#### AIM OF THE TASK:
Across the listing below, state how many lines hold the string "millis"; write nothing but that number.

#### AVAILABLE DATA:
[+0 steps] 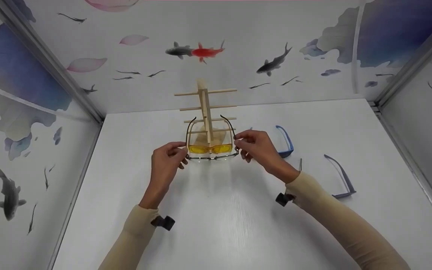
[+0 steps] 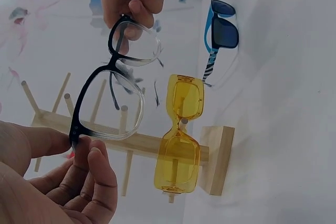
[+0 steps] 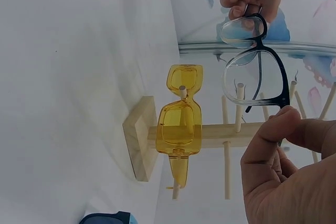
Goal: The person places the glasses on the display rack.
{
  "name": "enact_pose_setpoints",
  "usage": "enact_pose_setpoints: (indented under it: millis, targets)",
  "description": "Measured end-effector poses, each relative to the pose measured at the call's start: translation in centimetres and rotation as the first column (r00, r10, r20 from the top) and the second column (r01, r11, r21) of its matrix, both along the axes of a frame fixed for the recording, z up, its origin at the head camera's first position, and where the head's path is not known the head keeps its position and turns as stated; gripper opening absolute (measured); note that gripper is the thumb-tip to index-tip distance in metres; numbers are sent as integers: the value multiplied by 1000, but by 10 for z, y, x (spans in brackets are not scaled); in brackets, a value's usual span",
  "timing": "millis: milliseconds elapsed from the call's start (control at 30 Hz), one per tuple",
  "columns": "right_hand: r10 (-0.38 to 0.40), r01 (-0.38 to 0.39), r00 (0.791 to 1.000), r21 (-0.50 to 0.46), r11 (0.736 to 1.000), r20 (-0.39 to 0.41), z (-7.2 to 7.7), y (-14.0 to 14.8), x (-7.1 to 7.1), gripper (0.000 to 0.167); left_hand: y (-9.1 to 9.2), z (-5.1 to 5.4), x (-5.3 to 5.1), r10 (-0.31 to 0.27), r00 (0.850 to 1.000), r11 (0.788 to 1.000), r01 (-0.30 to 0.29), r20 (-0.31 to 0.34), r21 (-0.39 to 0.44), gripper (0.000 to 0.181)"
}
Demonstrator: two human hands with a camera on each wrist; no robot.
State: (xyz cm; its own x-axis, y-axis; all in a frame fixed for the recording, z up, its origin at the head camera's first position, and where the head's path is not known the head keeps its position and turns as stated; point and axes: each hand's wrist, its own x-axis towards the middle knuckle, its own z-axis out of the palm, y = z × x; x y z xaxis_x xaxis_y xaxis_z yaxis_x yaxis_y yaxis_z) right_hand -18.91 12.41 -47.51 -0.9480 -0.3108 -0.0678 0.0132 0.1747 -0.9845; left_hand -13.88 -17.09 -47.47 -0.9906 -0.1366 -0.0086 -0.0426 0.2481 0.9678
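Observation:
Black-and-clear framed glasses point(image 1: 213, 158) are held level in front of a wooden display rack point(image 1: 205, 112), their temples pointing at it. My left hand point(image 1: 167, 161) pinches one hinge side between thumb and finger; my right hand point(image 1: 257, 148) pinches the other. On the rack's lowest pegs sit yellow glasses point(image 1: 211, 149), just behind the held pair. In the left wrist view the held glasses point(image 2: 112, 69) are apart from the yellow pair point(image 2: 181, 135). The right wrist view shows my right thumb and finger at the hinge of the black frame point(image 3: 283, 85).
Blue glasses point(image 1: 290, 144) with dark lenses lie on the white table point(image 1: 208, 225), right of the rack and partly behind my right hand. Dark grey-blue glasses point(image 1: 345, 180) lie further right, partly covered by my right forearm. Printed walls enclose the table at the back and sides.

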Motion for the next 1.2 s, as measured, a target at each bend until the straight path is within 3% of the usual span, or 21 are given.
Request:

#### EXPECTED ANSWER:
2